**ASSIGNED TASK**
Using the records below, quote only the span that opens with the line containing "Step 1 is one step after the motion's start" and closes with the line containing "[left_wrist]", exactly and inclusively.

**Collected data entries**
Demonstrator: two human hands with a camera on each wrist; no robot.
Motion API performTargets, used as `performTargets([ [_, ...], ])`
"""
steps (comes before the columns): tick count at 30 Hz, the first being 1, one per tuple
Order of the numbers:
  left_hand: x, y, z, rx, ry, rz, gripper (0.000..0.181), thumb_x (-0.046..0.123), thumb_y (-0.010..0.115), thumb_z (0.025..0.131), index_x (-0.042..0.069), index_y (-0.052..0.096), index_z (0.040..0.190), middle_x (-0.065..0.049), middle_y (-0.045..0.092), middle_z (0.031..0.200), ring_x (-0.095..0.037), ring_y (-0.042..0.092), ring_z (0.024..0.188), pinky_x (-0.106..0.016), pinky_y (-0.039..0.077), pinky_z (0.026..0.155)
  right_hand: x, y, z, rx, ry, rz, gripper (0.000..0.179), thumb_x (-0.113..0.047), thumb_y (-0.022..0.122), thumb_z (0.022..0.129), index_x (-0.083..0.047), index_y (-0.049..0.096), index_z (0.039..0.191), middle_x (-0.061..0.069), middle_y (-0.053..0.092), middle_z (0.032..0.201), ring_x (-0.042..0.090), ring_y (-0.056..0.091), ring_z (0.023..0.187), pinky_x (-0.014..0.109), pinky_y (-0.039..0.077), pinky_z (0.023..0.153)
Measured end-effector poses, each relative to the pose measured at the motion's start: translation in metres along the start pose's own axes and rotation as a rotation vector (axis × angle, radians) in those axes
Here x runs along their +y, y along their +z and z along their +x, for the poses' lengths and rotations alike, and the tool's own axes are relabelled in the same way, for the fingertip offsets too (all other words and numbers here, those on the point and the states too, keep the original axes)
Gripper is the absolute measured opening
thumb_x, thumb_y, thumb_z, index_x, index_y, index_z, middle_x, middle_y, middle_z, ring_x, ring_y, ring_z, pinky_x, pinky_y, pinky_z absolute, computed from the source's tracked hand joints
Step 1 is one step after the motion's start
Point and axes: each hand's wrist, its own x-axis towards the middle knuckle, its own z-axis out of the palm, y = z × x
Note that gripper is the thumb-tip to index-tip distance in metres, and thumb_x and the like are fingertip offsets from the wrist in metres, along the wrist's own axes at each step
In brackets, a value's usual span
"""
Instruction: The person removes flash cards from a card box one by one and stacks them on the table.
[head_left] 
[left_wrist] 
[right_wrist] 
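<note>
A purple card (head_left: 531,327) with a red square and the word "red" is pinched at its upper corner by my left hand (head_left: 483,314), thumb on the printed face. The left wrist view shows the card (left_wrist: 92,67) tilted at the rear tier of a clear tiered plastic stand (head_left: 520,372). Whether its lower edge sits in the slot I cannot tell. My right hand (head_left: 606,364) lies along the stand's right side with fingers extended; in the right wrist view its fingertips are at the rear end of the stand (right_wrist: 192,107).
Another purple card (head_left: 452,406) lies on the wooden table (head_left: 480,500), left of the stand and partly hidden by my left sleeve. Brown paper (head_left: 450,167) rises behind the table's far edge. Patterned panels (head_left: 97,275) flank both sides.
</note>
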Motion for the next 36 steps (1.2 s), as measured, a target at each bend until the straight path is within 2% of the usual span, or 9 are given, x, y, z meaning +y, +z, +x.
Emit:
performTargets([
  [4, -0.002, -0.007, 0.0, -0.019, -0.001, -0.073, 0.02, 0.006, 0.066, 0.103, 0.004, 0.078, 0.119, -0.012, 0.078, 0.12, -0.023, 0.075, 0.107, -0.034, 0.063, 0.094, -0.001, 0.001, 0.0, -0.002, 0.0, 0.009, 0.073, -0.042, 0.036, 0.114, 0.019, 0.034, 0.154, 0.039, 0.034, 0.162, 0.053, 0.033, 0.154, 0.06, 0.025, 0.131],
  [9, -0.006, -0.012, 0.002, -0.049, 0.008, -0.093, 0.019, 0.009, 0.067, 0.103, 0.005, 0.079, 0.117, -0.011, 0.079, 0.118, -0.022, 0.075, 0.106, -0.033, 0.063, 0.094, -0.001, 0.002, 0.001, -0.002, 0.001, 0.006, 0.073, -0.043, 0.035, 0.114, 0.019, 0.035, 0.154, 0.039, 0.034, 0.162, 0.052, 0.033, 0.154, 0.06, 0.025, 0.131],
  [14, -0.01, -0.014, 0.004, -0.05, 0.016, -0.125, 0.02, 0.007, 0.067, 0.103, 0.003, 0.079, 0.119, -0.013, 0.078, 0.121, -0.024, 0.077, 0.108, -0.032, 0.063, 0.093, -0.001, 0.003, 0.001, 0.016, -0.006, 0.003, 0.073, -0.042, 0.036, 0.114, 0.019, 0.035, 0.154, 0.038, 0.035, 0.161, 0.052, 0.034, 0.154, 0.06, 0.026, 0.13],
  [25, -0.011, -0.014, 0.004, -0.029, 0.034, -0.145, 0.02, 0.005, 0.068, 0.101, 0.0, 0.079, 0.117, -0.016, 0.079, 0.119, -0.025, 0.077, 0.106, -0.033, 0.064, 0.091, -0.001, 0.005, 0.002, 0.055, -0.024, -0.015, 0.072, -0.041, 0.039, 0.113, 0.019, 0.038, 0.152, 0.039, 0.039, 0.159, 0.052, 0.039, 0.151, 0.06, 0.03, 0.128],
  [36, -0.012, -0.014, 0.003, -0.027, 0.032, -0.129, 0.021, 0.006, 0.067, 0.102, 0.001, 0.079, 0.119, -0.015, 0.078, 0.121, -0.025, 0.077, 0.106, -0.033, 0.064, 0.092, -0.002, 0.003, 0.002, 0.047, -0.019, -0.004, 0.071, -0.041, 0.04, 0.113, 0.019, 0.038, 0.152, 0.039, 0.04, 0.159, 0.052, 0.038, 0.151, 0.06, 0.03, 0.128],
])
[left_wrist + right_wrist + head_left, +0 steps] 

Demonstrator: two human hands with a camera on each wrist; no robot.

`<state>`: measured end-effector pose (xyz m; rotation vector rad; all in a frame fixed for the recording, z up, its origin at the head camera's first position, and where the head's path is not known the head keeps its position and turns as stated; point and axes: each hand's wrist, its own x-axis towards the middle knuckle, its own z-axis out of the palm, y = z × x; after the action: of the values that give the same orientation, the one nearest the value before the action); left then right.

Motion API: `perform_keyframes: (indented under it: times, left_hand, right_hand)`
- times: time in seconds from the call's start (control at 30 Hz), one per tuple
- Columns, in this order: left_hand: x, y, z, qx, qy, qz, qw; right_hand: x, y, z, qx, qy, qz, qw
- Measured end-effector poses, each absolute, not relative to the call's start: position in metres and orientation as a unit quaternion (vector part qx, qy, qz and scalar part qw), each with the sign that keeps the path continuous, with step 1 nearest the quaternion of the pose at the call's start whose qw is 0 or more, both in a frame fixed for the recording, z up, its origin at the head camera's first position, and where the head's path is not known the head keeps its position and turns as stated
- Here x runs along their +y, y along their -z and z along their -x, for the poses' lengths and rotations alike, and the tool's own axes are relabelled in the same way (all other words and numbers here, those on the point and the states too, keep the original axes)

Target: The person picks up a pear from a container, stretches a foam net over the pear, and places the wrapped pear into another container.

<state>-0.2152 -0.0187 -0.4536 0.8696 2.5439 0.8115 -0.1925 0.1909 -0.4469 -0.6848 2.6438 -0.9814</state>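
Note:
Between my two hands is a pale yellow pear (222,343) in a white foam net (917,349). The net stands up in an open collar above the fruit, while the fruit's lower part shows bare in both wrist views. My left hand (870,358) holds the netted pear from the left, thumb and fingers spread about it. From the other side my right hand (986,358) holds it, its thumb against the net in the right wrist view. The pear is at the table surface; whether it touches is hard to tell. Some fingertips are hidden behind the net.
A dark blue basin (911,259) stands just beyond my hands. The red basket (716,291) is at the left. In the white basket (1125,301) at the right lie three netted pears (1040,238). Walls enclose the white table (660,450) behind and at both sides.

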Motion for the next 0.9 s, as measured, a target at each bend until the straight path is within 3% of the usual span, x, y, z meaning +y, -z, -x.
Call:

**ANSWER TO THIS EXERCISE**
Step 1 is one step after the motion's start
Point and axes: each hand's wrist, its own x-axis towards the middle knuckle, its own z-axis out of the palm, y = z × x
Note that gripper is the thumb-tip to index-tip distance in metres, and thumb_x and the like are fingertip offsets from the wrist in metres, along the wrist's own axes at each step
In brackets, a value's usual span
"""
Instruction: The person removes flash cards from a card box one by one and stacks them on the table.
[head_left] 
[left_wrist] 

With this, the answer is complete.